WHAT TO PRODUCE: Start at the line in the entries below that contains "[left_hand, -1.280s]", stop at the line that contains "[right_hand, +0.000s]", and output exactly the lines in that span, both ends included.

** Opening STUDY MATERIAL block **

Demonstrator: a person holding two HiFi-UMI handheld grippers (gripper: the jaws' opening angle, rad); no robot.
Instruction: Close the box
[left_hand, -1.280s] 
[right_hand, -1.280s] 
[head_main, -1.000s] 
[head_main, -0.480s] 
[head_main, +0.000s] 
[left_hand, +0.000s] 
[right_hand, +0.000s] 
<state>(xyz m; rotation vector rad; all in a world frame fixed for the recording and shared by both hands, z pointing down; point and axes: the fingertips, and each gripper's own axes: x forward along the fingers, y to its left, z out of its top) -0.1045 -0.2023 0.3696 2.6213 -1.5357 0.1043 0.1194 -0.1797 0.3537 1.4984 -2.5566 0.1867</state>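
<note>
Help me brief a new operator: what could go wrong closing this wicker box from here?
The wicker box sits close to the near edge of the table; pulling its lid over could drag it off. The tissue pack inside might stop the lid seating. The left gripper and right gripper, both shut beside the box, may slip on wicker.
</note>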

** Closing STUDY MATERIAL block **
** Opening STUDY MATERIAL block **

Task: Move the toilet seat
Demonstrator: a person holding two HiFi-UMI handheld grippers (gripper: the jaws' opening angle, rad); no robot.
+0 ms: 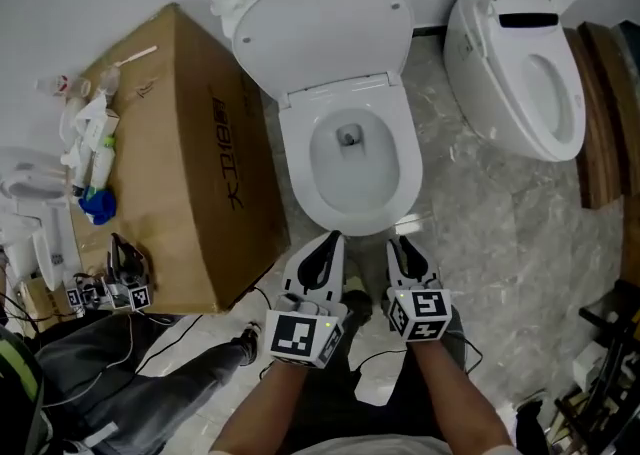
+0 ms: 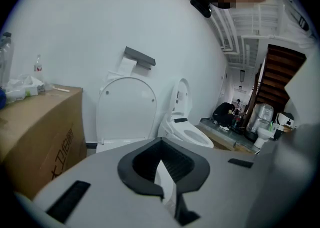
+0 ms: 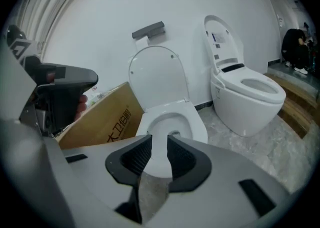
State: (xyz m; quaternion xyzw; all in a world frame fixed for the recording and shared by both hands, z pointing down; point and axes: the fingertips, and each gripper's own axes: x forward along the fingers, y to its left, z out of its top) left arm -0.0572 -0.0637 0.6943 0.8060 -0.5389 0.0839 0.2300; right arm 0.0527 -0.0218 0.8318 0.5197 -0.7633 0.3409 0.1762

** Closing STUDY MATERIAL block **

WRITTEN REPLY:
[left_hand, -1.280s] 
[right_hand, -1.280s] 
[head_main, -1.000s] 
[head_main, -0.480s] 
[head_main, +0.000s] 
[left_hand, +0.000s] 
[right_hand, +0.000s] 

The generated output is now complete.